- [PROMPT]: Instruction for the data below: set down exactly the lines from the line with "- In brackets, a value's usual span" to the line with "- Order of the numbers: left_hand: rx", inclusive, and no others.

(INPUT)

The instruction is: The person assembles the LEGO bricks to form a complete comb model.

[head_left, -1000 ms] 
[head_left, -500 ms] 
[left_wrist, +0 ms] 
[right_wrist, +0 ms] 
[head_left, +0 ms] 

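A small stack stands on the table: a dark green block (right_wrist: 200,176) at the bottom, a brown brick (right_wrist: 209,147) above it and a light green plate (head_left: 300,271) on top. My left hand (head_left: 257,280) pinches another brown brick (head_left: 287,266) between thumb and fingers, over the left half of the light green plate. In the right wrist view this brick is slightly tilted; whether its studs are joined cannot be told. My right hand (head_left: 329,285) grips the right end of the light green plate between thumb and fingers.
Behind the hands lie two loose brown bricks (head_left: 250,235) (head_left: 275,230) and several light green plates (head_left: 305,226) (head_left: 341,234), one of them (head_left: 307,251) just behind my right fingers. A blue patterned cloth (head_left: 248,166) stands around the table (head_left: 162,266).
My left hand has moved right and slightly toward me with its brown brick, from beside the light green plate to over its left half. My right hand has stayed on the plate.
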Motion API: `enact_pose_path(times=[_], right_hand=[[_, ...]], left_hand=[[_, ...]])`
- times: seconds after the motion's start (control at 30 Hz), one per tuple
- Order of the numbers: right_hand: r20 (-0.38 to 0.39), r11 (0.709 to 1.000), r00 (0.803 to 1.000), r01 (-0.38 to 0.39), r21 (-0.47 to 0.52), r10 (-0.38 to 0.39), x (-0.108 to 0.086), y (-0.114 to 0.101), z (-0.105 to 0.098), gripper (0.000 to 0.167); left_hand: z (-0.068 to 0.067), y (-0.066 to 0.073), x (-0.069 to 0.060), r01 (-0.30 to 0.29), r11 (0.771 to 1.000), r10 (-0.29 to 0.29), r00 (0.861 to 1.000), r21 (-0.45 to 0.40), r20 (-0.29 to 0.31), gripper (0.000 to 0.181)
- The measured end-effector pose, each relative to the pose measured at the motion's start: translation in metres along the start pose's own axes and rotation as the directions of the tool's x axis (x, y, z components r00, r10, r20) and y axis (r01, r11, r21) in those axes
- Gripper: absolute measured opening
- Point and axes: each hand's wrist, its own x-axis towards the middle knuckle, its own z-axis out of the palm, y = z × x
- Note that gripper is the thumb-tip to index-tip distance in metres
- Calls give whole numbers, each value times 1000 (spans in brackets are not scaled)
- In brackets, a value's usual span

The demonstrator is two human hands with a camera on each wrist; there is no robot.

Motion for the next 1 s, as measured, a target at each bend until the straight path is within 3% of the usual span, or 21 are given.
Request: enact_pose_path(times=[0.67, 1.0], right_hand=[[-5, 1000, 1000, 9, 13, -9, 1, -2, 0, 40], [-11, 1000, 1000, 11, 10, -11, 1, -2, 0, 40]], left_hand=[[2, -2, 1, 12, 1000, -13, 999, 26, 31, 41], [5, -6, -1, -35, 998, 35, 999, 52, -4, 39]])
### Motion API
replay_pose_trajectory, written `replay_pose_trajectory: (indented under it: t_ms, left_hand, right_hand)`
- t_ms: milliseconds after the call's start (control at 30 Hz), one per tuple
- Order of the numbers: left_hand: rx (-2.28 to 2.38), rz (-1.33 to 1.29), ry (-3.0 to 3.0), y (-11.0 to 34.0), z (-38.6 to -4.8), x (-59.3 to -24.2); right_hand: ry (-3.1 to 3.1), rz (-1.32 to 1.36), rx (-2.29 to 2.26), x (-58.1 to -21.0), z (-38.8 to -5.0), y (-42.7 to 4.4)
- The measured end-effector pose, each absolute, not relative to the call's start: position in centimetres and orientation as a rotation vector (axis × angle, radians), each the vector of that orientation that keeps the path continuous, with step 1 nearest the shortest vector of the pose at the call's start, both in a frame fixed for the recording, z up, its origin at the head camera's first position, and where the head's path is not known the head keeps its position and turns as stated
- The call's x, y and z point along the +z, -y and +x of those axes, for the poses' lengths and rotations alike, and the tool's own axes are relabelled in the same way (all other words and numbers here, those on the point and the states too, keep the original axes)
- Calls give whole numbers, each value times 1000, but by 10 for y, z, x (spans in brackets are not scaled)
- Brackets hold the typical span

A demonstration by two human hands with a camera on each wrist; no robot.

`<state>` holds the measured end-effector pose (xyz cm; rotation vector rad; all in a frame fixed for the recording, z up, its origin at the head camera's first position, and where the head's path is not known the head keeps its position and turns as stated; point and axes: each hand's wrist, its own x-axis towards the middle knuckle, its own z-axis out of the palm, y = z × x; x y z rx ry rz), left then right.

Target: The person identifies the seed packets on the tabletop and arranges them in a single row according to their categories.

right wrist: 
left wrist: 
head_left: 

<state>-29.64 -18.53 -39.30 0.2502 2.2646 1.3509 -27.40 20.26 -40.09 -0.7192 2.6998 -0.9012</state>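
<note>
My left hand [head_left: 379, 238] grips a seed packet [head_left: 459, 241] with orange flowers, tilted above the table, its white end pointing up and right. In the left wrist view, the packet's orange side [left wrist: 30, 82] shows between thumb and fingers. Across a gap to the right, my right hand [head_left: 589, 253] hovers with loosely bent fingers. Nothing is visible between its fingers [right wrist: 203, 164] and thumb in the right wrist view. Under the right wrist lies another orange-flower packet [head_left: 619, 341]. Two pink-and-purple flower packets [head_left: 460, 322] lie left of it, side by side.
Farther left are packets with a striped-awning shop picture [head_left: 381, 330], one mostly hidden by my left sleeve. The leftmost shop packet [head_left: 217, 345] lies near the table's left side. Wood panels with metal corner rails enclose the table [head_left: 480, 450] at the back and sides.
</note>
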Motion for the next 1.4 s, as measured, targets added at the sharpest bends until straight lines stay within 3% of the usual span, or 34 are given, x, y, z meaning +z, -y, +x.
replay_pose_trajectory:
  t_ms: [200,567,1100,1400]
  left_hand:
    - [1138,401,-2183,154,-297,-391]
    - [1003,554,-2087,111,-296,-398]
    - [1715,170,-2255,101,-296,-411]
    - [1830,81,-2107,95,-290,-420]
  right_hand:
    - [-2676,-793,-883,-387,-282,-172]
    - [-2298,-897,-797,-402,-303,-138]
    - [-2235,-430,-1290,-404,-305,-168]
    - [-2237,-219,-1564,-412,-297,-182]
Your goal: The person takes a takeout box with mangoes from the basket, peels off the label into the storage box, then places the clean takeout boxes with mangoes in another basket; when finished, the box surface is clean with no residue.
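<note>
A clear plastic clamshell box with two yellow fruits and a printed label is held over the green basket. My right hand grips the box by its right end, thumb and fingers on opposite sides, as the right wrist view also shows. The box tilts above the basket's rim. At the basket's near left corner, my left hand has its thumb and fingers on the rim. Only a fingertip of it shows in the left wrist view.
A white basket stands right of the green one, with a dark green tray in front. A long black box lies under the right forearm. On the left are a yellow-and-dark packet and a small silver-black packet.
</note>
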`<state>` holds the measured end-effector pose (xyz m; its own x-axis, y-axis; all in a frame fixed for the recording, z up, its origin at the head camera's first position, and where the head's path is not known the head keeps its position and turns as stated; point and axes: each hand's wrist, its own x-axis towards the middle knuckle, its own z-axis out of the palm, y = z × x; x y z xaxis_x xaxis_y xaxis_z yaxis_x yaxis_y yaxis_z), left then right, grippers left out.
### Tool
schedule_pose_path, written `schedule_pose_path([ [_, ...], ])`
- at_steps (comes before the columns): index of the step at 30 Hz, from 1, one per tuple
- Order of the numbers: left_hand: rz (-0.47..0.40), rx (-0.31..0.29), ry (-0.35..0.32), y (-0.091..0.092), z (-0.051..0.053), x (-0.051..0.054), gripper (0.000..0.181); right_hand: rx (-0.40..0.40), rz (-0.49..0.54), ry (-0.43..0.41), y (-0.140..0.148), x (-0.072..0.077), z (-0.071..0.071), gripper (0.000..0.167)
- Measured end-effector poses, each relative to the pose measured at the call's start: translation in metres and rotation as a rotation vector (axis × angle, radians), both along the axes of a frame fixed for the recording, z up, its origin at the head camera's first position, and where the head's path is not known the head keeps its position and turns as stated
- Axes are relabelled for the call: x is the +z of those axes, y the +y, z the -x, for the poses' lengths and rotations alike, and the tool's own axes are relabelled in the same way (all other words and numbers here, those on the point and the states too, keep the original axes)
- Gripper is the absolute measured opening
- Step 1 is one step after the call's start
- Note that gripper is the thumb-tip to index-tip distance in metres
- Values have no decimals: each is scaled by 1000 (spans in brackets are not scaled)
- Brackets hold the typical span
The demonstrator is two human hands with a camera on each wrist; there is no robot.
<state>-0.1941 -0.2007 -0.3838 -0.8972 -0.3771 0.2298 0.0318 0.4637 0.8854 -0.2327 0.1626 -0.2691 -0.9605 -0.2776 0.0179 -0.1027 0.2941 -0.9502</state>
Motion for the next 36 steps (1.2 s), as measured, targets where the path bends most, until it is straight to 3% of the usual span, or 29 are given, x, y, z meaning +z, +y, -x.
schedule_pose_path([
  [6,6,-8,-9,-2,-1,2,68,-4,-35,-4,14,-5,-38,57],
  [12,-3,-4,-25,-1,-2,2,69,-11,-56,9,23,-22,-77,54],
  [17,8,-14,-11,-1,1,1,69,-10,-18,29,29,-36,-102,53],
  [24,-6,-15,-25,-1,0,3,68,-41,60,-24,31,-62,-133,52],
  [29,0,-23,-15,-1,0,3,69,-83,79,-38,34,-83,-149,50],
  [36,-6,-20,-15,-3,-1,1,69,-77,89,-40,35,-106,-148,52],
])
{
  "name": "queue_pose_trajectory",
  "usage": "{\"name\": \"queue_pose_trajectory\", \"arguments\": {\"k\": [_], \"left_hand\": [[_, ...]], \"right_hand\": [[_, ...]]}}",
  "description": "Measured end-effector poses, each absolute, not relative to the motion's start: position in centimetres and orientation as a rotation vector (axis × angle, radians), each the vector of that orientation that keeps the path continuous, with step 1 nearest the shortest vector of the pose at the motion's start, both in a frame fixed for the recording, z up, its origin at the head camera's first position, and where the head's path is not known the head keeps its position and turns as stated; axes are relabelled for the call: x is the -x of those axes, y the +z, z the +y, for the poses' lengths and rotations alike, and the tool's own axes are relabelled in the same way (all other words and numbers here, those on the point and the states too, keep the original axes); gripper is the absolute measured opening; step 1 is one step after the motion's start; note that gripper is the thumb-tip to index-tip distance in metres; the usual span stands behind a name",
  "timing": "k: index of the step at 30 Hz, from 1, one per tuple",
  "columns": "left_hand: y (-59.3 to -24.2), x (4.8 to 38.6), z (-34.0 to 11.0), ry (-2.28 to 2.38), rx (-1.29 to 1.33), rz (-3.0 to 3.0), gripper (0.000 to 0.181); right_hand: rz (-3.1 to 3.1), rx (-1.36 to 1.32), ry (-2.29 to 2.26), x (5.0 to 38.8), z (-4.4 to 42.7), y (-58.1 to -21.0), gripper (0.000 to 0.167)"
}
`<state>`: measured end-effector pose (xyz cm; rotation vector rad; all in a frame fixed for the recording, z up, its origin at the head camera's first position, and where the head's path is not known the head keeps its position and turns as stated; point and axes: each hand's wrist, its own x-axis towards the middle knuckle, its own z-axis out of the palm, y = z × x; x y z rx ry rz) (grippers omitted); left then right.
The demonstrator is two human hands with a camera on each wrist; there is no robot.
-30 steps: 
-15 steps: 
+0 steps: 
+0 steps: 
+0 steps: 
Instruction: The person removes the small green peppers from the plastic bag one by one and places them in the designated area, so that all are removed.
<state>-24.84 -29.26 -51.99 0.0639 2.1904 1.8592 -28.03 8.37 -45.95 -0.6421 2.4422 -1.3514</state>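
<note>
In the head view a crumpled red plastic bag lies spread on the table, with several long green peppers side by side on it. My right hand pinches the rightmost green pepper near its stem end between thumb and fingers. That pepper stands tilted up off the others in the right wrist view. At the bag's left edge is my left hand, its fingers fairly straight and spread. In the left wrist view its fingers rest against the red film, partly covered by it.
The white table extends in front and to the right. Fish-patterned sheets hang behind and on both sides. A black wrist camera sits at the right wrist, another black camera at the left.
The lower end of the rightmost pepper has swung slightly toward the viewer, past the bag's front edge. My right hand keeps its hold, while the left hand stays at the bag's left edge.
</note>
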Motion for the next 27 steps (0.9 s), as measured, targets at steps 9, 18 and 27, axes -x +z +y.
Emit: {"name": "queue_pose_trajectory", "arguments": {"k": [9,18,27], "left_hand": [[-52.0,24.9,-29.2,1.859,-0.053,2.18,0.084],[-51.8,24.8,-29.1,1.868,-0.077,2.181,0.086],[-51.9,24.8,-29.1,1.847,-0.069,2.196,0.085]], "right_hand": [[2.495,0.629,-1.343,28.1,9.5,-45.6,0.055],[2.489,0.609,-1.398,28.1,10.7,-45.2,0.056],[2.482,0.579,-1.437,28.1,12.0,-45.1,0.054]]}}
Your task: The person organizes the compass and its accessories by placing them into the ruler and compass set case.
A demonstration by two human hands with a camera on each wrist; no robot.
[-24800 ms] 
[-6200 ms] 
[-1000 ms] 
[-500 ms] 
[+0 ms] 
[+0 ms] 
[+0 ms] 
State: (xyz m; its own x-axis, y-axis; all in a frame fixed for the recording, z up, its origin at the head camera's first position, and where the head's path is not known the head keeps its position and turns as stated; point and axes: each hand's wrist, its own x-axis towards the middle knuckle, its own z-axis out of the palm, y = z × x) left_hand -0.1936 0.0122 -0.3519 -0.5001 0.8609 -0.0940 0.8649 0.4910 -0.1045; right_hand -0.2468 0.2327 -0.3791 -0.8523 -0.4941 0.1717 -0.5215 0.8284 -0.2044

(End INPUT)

- [TASK RESULT]:
- In brackets, a value's usual span

The demonstrator is two human hands with a camera on each wrist; there is no robot.

Motion for the next 1 s, as measured, a target at each bend until the straight path is within 3% of the usual span, or 21 are given.
Request: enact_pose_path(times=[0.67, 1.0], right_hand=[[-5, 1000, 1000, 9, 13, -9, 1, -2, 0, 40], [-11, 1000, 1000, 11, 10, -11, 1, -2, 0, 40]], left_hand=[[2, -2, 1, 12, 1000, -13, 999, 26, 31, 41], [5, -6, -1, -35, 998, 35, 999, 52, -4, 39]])
### Motion API
replay_pose_trajectory, written `replay_pose_trajectory: (indented under it: t_ms, left_hand, right_hand)`
- t_ms: milliseconds after the call's start (control at 30 Hz), one per tuple
- Order of the numbers: left_hand: rx (-2.28 to 2.38), rz (-1.33 to 1.29), ry (-3.0 to 3.0), y (-11.0 to 34.0), z (-38.6 to -4.8), x (-59.3 to -24.2); right_hand: ry (-3.1 to 3.1), rz (-1.32 to 1.36), rx (-2.29 to 2.26), x (-58.1 to -21.0), z (-38.8 to -5.0), y (-42.7 to 4.4)

The output is now finished.